Despite the novelty of the proposed study, some investigations extend beyond our scope. Future studies might include more comprehensive QoL assessments, including mental health assessments and socioeconomic status that contribute to health-related QoL. Mental fortitude could be a deterrent to QoL, independent of physical ability, and is not specifically accounted for in this study. Underweight patients were excluded due to the significantly higher risks associated with early major adverse clinical outcomes.8 Patients above the age of 75 years were not included in this study, to exclude the effect of frailty on physical capacity for recovery. Future studies could account for frailty as a confounding variable and incorporate this into a more complete assessment of surgical fitness. Only elective patients are included in this study, and high-risk urgent patients were excluded. This was a practical and safety decision; however, the results of this study should allow for more open inclusion once the criterion to define surgical fitness is clear. Additional studies should explore how best to treat and prevent adverse outcomes in at-risk obese patients in advance of their surgery or thereafter in order to reduce their risk and to improve outcomes. These and additional patient populations could be followed over a longer term to assess outcomes like 5-year mortality or to compare retrospectively to past practices once a new paradigm is determined.36 While our study is limited in terms of patients enrolled, future studies could also have higher enrolment targets that would allow for broader multivariate analyses.

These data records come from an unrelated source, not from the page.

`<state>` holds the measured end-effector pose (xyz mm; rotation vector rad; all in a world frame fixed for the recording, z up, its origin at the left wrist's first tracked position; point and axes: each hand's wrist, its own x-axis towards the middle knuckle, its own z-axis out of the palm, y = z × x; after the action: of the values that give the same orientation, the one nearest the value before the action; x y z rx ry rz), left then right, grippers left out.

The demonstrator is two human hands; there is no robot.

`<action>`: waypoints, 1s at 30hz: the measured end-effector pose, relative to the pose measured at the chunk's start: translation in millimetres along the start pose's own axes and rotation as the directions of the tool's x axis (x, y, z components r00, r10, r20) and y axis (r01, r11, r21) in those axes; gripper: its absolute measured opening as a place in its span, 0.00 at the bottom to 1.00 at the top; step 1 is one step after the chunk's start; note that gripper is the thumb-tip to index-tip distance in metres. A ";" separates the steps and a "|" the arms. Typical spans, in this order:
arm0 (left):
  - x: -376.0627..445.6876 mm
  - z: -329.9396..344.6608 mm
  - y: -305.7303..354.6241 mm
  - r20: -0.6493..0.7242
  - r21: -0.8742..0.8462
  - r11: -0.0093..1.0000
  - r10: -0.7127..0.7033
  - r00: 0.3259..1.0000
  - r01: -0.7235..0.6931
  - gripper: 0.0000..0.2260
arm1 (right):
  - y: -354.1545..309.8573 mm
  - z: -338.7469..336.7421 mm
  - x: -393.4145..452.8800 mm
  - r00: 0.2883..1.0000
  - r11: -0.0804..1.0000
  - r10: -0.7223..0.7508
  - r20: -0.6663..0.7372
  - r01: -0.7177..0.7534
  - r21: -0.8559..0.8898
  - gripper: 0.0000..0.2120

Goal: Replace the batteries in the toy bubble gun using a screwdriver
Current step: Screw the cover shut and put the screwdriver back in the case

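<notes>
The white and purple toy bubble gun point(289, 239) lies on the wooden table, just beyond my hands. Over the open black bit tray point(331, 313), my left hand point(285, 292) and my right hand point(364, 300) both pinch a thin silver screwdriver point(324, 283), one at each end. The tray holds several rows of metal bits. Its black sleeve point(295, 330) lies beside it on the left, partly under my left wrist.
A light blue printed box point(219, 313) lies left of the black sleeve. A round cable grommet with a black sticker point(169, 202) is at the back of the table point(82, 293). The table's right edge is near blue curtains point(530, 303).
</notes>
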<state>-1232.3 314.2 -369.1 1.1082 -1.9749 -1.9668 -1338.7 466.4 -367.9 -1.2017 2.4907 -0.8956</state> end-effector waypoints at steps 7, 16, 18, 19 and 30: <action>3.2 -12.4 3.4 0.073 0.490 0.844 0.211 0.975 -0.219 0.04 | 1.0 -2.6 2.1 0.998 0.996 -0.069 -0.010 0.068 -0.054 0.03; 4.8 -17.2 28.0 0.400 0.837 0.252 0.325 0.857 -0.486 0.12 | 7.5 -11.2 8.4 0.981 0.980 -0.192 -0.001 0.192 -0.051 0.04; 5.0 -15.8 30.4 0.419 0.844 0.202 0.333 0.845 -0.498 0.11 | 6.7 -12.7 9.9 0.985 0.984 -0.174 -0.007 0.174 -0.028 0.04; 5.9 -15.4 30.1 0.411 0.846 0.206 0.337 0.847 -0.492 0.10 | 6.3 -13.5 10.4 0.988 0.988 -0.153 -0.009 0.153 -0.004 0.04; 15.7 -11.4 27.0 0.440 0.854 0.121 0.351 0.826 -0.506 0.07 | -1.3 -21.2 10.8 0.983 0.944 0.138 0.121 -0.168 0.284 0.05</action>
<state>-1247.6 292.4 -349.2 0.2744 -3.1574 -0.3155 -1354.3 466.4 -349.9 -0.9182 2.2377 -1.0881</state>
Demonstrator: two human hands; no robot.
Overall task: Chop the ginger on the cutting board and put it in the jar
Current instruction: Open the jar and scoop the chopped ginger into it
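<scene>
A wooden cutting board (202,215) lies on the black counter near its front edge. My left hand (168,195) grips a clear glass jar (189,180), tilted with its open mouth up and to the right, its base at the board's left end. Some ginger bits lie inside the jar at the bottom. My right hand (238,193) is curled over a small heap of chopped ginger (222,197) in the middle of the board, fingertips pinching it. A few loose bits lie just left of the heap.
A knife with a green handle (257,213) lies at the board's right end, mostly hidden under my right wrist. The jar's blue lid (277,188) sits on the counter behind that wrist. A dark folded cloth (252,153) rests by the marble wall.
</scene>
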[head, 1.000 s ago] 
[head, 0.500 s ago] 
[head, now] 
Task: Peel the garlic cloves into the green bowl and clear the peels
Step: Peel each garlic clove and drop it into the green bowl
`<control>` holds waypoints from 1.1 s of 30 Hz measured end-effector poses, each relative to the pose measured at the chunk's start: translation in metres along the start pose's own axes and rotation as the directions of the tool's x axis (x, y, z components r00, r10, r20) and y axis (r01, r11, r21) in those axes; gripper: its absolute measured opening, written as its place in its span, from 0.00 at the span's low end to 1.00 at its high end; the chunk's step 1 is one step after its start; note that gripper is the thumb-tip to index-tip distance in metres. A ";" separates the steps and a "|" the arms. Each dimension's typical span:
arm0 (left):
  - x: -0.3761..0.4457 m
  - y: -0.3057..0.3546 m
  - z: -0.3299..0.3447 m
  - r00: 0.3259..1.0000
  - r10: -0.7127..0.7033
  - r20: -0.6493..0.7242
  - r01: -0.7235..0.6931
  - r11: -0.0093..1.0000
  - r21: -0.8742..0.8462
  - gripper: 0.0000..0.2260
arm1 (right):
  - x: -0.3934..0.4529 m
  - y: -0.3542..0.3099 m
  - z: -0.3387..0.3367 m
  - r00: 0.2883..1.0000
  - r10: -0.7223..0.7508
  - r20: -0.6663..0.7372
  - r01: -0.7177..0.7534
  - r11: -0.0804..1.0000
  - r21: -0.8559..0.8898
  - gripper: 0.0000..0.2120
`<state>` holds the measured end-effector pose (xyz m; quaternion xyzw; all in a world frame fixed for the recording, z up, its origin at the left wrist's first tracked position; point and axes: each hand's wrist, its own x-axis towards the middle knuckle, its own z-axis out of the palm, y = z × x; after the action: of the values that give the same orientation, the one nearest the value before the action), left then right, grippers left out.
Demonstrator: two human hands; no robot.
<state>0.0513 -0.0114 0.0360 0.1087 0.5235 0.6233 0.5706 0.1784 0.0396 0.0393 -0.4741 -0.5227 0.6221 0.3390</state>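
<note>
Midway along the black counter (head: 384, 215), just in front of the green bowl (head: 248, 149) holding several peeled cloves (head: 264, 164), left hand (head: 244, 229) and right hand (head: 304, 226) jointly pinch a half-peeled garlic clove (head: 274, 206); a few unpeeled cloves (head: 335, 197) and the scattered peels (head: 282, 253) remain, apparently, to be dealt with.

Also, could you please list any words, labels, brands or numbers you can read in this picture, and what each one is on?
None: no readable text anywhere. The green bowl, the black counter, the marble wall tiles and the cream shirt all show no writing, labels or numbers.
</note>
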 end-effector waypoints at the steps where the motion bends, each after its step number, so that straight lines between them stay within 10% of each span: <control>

Fit or not, healthy or unhealthy, chronic obesity is strongly linked to metabolic deterioration, a major risk factor for CVD. The results of the OPOS study will inform cardiac surgeons and allied healthcare professionals on the important relationships that exist between obesity and adverse outcomes after cardiac surgery. On completion of this study, clinicians and healthcare administrators will be better able to identify an obese patient who is more likely to experience adverse outcomes and require additional hospital resources in their recovery.

Present status

The OPOS study began enrolment in December 2014 and as of January 2019, more than 415 patients have been enrolled with clinical data and tissue samples collected. In all, 105 patients were withdrawn due to change in patient’s condition becoming more urgent, patients passing the age limit of 75 years and patients who decided to withdraw from the study. The study is expected to continue till 2022 until enrolment targets have been achieved. Other potential strategies to improve enrolment are inclusion of additional sites.